Tune the kernel TCP stack for high connection counts:

# /etc/sysctl.d/99-sse.conf
net.core.somaxconn = 65535
net.ipv4.tcp_max_syn_backlog = 65535
net.ipv4.ip_local_port_range = 1024 65535

# Faster reuse of TIME_WAIT sockets (important for reconnecting clients)
net.ipv4.tcp_tw_reuse = 1

# Don't hold FIN_WAIT2 sockets too long
net.ipv4.tcp_fin_timeout = 15

Apply without reboot: sysctl -p /etc/sysctl.d/99-sse.conf


Docker Compose: A Working Starting Point

# docker-compose.yml
version: "3.9"

services:
  app:
    image: your-sse-app:latest
    environment:
      - PORT=3000
      - NODE_ENV=production
    ulimits:
      nofile:
        soft: 65535
        hard: 65535
    # Don't expose directly — let nginx handle it
    expose:
      - "3000"
    restart: unless-stopped

  nginx:
    image: nginx:alpine
    ports:
      - "80:80"
    volumes:
      - ./nginx.conf:/etc/nginx/nginx.conf:ro
    ulimits:
      nofile:
        soft: 65535
        hard: 65535
    depends_on:
      - app
    restart: unless-stopped

  redis:
    image: redis:7-alpine
    # For shared event log / replay buffer
    command: redis-server --maxmemory 256mb --maxmemory-policy allkeys-lru
    restart: unless-stopped

Monitoring What Actually Matters

Don’t just watch CPU and memory.
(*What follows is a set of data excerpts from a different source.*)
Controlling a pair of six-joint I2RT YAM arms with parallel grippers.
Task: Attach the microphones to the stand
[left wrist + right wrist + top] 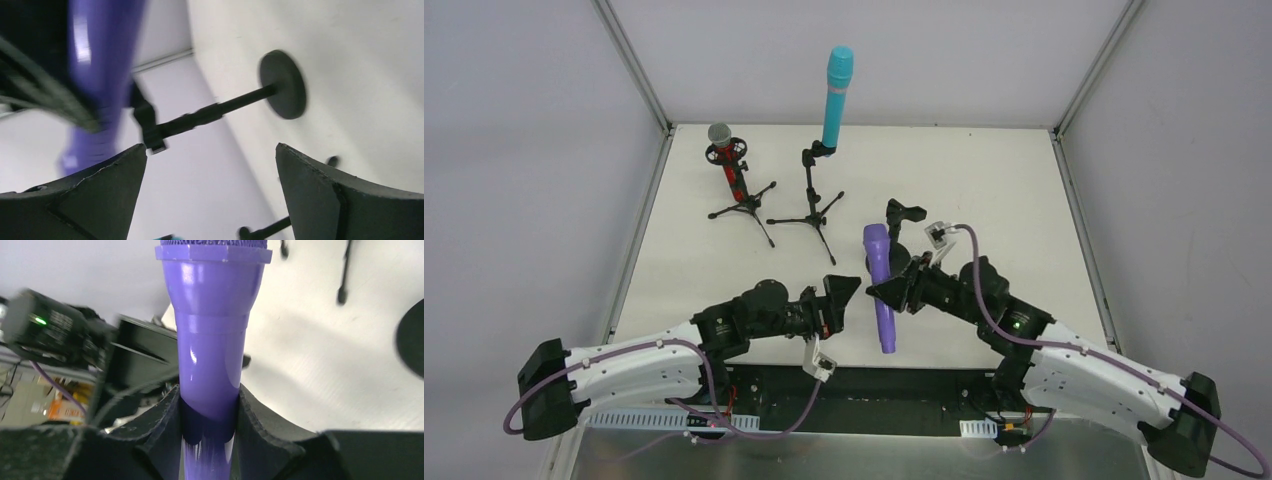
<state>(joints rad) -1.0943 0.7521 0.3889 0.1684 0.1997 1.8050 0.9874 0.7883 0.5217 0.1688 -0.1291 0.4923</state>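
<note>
- Red microphone [729, 165], upper left of the overhead view: glossy barrel, grey mesh head, tilted in a spoked ring mount on a black tripod stand [746, 208].
- Cyan microphone [836, 95], upper centre: a smooth stick standing upright in the clip of a second tripod stand [811, 205].
- Left gripper [849, 303], lower centre: its matte black fingers [100, 200] are spread wide and hold nothing.
- Purple microphone [881, 290], centre: shiny plastic with a ribbed head, its tapered handle clamped between the right gripper [892, 292]'s padded fingers [160, 425].
- Round-base stand [282, 85], just behind on the white worktop [984, 200]: flat disc and thin rod.
</note>
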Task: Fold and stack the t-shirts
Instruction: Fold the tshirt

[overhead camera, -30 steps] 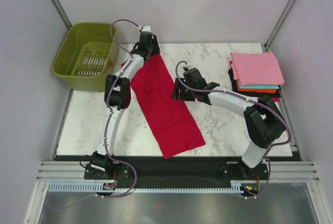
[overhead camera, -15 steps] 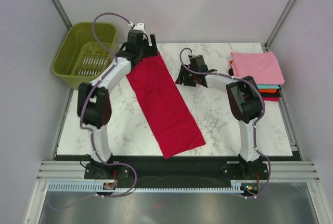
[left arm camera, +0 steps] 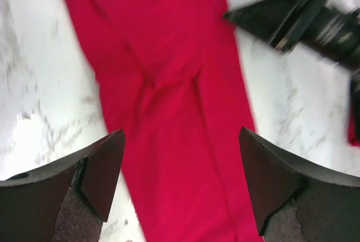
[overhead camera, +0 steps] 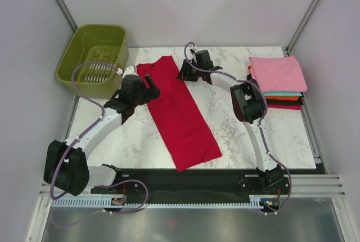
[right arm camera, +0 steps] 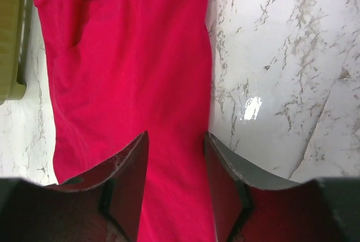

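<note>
A crimson shirt [overhead camera: 179,115] lies flat on the marble worktop [overhead camera: 225,129], folded into a long narrow strip. Its near end sits at about 6 o'clock, close to the front edge, and the strip runs away toward 11 o'clock, where the collar end lies near the back edge. The left gripper [left arm camera: 181,152] hovers over the strip's far half from the 9 o'clock side. Its jaws are spread wide with nothing between them, only red cloth below. Further back, the right gripper [right arm camera: 175,152] reaches in from 3 o'clock over the shirt's right-hand edge near the collar end. Its jaws stand apart with a clear gap and the cloth lies flat beneath; whether the tips touch it cannot be made out. At 2 o'clock, well apart from the strip, sits a stack of folded shirts [overhead camera: 277,74] — pink on top, with teal, orange, black and red edges showing beneath. An olive-green basket [overhead camera: 70,63] stands at the far left corner, at 10 o'clock.
</note>
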### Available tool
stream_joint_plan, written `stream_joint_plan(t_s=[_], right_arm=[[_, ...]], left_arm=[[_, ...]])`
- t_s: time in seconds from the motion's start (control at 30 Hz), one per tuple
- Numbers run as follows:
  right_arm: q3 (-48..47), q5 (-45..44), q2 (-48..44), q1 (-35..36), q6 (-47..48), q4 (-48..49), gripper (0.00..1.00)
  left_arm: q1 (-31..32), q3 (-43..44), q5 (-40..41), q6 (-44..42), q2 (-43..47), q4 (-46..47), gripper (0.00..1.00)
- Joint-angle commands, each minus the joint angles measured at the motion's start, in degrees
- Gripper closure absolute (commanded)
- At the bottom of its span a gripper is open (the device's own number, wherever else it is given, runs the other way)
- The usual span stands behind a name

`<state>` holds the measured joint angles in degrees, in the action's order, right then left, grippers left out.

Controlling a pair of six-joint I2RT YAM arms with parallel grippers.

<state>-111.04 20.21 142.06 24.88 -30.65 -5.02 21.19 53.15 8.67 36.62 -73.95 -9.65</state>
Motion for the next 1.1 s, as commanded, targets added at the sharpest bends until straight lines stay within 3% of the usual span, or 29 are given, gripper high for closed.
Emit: stream_joint_plan(t_s=[0.0, 0.13, 0.27, 0.3, 0.43, 0.63, 0.77, 1.07], right_arm=[[-1.19, 0.54, 3.49, 0.78, 0.16, -3.77, 0.48], [-3.74, -0.61, 5.07, 0.96, -0.19, -5.09, 0.69], [-4.36, -2.53, 5.51, 0.95, -0.72, -5.7, 0.98], [-3.4, -4.37, 5.25, 0.87, -1.07, -5.71, 1.0], [2.22, -8.86, 0.43, -1.93, -3.18, -4.66, 1.0], [22.16, -10.71, -9.41, -9.57, -12.82, 12.27, 1.0], [32.44, -11.86, -12.07, -13.37, -18.38, 18.01, 1.0], [31.77, -12.02, -11.37, -14.42, -16.81, 18.12, 0.97]], left_arm=[[1.31, -5.76, 0.04, 7.33, 2.14, 3.23, 0.11], [1.49, -9.63, 0.91, 3.91, 2.06, 5.51, 0.11], [1.57, -9.73, -0.23, 3.02, 4.69, 5.52, 0.11], [2.18, -10.34, 0.21, 3.28, 6.61, 6.13, 0.11], [2.19, -13.85, -0.05, 3.46, 9.79, 9.47, 0.1], [2.28, -13.95, -8.39, 0.91, 7.16, 13.51, 0.1], [2.54, -13.95, -12.0, 0.21, 4.79, 15.45, 0.09], [3.77, -11.49, -16.22, 0.47, -4.87, 16.51, 0.1]])
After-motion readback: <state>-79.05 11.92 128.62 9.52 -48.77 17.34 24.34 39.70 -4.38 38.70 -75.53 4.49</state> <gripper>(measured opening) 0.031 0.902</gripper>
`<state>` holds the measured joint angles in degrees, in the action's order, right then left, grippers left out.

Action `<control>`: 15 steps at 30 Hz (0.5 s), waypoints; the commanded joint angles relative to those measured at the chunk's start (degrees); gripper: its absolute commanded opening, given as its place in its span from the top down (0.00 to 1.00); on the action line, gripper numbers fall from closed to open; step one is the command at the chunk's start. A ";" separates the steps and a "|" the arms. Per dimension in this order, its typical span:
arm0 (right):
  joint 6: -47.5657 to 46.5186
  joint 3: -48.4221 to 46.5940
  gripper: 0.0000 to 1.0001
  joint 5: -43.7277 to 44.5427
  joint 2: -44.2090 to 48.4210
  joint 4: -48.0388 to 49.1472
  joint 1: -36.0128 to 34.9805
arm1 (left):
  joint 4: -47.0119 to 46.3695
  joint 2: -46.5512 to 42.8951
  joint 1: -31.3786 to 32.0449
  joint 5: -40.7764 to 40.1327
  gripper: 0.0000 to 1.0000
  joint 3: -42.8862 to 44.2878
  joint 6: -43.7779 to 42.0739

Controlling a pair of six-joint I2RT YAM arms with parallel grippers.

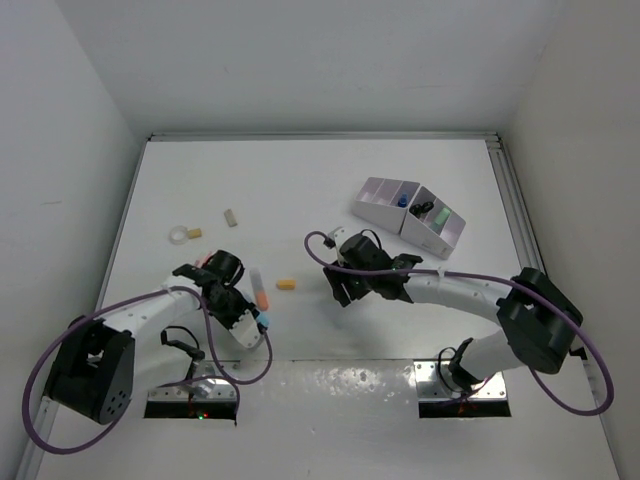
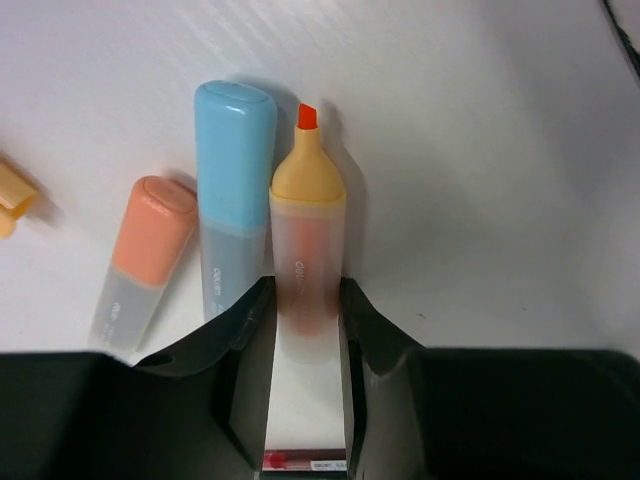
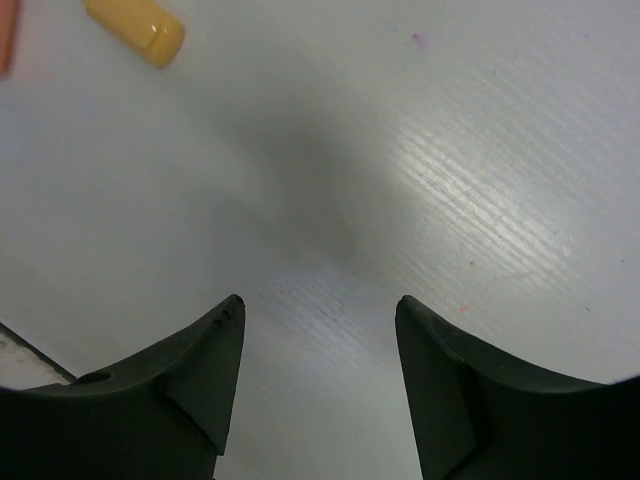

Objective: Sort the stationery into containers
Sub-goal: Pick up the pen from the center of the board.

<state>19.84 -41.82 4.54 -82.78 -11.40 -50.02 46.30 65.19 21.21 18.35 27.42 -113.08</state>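
Risk: your left gripper [image 2: 305, 300] pinches the uncapped translucent orange highlighter [image 2: 308, 200], near left, touching the blue-capped highlighter [image 2: 235, 170]; lifting may drag that along | right gripper [image 3: 318, 320] spread, empty | white slanted-compartment organizer [image 1: 420, 235] far right.

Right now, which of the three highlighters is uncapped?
The yellow-bodied highlighter between the left jaws: its orange tip is bare. The blue highlighter and peach highlighter beside it are capped.
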 commanded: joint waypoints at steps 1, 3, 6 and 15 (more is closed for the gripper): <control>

For SSE workloads, the numbers that tell the real story:

  • Active SSE connection count — instrument this in your app, expose as a metric
  • Write queue depth per client — alert when p99 queue depth climbs
  • Event latency — time from event emission to write() call; creeping latency means your publish loop is backing up
  • Reconnect rate — spikes mean clients are getting disconnected (proxy timeout, OOM kills, deployments)
  • FD usagecat /proc/<pid>/limits vs ls /proc/<pid>/fd | wc -l

A simple Prometheus metric in Node:

const activeConnections = new Gauge({
  name: 'sse_active_connections',
  help: 'Number of active SSE connections'
});

// Increment on connect, decrement on close
res.on('close', () => activeConnections.dec());
activeConnections.inc();

Production Checklist

Before you ship SSE to prod, run through this:

  • ulimit -n set for every process in the chain (app, nginx, systemd unit)
  • proxy_buffering off and X-Accel-Buffering: no verified (check with curl -N)
  • proxy_read_timeout set higher than your heartbeat interval
  • Heartbeat running on the server, interval < shortest proxy timeout
  • Slow client detection: queue depth cap + either drop or disconnect
  • Last-Event-ID replay implemented if ordering matters
  • Load balancing strategy decided (sticky vs shared log)
  • Kernel TCP params tuned for your expected connection count
  • Reconnect rate monitored and rate-limited at the proxy
# Verify buffering is actually off — you should see events arrive immediately
curl -N -H "Accept: text/event-stream" https://your-app.com/events

If events arrive in bursts instead of one by one, buffering is still on somewhere in the chain. Trace each proxy hop.


SSE scales fine. The protocol is solid. What doesn’t scale is treating it like a regular HTTP endpoint and ignoring the operational reality of tens of thousands of persistent connections. Get the fd limits right, kill the buffering, handle slow clients explicitly, and add heartbeats. Everything else is application logic.